I also have a data engineering question :
Are there packages that might help or sample code in python to chop a log file into multiple parts by some pattern and apply a single procedure to extract data from all these parts in parallel?
I also have a data engineering question :
Are there packages that might help or sample code in python to chop a log file into multiple parts by some pattern and apply a single procedure to extract data from all these parts in parallel?
You don’t need a package for that - just use ProcessPoolExecutor.map
@jeremy I tried the following for getting classification task but the code gave error
m = md.get_learner(emb_szs, n_cont = len(df.columns)-len(cat_vars),
emb_drop = 0.04, out_sz = 2, szs = [250,100], drops = [0.001,0.01], use_bn = True)
lr = 1e-3
m.fit(lr, 1, crit = F.cross_entropy)
It threw following error. Not sure what should be the settings to get model working for classification
TypeError: fit() got multiple values for argument 'crit'
Try changing the loss function to F.cross_entropy in ‘StructuredLearner’ class in column_data.py.

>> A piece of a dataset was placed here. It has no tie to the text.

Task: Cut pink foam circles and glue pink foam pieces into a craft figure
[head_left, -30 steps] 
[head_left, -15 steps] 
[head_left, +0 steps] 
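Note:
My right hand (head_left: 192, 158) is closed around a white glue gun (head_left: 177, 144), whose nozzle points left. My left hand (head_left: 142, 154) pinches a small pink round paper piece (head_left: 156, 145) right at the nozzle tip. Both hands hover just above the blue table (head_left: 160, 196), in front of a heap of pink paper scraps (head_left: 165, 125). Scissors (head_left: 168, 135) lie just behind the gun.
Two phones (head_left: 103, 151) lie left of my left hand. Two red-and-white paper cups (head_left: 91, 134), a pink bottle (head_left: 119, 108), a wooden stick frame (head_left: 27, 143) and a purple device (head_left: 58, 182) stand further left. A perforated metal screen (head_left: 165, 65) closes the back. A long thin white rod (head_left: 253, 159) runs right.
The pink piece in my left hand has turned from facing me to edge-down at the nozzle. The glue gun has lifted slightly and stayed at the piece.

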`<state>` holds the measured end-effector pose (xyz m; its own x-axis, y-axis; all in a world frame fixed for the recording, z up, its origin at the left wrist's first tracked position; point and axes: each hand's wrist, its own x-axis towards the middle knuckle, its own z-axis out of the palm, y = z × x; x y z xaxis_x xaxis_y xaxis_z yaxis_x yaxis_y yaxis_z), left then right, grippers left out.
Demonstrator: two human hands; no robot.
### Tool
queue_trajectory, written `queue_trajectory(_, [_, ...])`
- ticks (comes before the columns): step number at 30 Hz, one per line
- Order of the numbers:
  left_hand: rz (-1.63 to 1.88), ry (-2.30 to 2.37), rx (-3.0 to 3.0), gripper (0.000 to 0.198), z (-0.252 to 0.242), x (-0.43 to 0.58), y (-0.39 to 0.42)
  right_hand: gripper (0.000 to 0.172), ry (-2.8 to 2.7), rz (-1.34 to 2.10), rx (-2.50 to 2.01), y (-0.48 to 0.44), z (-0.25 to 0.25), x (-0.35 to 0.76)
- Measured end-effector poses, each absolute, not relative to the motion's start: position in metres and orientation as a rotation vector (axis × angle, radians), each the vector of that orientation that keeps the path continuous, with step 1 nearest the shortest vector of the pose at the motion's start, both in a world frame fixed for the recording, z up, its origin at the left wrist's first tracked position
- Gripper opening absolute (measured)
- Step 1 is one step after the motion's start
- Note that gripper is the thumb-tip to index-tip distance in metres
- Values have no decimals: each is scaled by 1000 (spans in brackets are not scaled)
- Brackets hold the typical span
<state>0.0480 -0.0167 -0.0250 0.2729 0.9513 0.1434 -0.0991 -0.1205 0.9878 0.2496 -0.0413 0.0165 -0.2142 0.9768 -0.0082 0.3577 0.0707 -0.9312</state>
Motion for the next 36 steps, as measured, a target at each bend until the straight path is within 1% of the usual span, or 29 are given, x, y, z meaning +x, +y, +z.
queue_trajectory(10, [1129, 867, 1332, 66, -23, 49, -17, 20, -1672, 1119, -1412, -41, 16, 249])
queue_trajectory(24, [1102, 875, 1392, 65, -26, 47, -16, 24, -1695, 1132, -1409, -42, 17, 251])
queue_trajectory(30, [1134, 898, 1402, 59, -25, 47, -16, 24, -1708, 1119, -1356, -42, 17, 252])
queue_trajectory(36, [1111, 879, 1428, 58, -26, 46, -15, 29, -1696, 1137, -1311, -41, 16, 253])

Or I think you can just move the crit=
bit into the get_learner
call.
Thanks. I tried changing the following functions.
1 . Changed F.mse_loss to F.cross_entropy and it threw some error
2. I tried to change the API of get_learner to pass crit = F.cross_entropy and it also threw error that crit was invalid argument. I had made change in relevant functions.
Not sure what all the mistakes I am doing
@jeremy : Is there a sample python notebook for classification task for structured data. I tried to go through the functions but I didn’t get too far in terms of getting the code working for classification at my end for structured data.
No, I’ve not tried it. You’re in unchartered waters!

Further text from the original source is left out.